Russian scientists uncovered a 30,000-year-old site where ancient hunters lived on the Yana River in Siberia, some 300 miles north of the Arctic Circle and not far from the Bering land bridge that then connected Asia with North America.
"Although a direct connection remains tenuous, the Yana ... site indicates that humans extended deep into the Arctic during colder (Ice Age) times," the authors wrote in a study appearing this week in the journal Science.
The researchers found stone tools, ivory weapons and the butchered bones of mammoths, bison, bear, lion and hare, all animals that would have been available to hunters during that Ice Age period.
Using a dating technique that measures the ratios of carbon, the researchers determined the artifacts were deposited at the site about 30,000 years before the present. That would be about twice as old as Monte Verde in Chile, the most ancient human life known in the American continents.
Donald K. Grayson, a paleoanthropologist at the University of Washington in Seattle, said the discovery was significant because it was so much earlier than any other proven evidence of people living in the frigid lands of Siberia that formed the gateway to the Americas.
"Until this site was reported, the earliest site in Bering land bridge area was dated at about 11,000 years ago," said Grayson. "Every other site that had been thought to have been early enough to have something to do with peopling of the New World has been shown not to be so."
At the time of the Yana occupation, much of the high latitudes on the Earth were in the grip of an ice age that sent glaciers creeping over much of what is now Europe, Canada and the northern United States.
But the Yana River area was ice free, a dry floodplain without glaciers. It was home to mammoth, horse, musk ox and other animals that provided food for the human hunters who braved Arctic blasts to live there.
"Abundant game means lots of food," Julie Brigham-Grette of the University of Massachusetts, Amherst, said in Science. "It was not stark tundra as one might imagine."
Some experts hope that the new discovery will provide important new clues about the ancient migration from Asia to the Americas.
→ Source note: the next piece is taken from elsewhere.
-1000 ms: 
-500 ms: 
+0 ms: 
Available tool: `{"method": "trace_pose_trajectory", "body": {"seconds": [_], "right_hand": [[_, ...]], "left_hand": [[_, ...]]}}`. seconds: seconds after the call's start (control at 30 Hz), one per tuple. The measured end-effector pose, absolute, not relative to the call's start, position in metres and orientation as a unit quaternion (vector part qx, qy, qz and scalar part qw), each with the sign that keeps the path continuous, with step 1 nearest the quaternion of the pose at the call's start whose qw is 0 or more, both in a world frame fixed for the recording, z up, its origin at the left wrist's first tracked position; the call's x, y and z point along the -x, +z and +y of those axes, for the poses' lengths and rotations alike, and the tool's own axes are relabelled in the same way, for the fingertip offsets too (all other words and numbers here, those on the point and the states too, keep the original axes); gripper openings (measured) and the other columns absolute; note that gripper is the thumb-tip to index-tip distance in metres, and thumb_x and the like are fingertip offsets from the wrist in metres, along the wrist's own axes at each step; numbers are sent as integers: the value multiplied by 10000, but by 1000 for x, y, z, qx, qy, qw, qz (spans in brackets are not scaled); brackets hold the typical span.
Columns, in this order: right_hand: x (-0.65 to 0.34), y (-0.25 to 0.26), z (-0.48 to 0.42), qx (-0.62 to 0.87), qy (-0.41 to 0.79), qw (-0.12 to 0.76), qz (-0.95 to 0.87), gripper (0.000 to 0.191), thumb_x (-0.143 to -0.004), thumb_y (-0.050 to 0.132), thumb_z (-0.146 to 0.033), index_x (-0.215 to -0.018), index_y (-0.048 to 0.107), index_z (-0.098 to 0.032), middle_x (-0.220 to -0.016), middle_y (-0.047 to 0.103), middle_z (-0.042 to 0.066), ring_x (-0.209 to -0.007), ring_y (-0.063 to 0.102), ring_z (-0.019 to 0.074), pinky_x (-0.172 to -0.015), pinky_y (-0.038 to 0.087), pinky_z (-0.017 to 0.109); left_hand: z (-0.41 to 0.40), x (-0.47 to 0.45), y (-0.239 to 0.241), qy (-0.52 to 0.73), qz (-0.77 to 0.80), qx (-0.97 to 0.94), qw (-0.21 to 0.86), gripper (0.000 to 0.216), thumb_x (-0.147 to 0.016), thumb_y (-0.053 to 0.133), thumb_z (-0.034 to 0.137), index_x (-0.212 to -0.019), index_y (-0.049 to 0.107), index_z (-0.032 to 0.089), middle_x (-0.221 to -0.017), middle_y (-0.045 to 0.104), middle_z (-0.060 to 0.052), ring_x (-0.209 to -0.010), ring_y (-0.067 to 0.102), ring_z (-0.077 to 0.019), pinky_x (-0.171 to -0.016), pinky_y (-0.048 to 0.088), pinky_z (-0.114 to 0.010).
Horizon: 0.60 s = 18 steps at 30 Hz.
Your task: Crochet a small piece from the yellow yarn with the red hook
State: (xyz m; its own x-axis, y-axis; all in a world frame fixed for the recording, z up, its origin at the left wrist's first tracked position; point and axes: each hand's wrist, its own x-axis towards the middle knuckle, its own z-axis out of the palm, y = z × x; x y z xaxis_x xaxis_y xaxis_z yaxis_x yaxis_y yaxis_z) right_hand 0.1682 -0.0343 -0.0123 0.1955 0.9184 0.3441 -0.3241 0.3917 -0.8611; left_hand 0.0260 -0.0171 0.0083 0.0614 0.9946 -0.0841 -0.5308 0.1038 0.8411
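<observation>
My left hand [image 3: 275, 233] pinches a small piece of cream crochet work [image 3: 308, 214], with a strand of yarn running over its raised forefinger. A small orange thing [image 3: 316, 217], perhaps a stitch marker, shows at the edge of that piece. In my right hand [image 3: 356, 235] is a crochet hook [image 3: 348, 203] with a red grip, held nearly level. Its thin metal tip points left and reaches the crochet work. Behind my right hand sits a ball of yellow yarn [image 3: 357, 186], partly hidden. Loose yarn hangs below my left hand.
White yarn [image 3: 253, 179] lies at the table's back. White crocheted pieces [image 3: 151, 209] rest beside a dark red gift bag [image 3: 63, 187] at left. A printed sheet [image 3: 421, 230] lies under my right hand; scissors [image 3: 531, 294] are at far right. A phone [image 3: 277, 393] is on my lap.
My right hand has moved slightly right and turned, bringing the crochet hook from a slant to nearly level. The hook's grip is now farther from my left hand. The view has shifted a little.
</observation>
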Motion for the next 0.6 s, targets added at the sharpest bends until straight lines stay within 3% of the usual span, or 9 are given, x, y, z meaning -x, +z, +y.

Finding evidence of human habitation at the Yana site "makes it plausible that the first peopling of the Americas occurred prior to the last glacial maximum," Daniel Mann of the University of Alaska, Fairbanks, said in Science. The last glacial maximum was 20,000 to 25,000 years ago.
Grayson and others, however, said more evidence is needed before it becomes widely accepted that it was people from the Yana site who migrated to the New World.
The major problem, said Grayson, is that archaeological evidence for human dwellings in Siberia is still sparse. Also, there is a gap of thousands of years between the 30,000-year-old Yana site and other sites in Asia and the Americas.
There was no physical barrier to going to the Americas from Asia during that period. The Bering land bridge connected the two continents until about 11,000 years ago, when a rising sea level flooded the connection and created what is now called the Bering Strait between Russia and Alaska.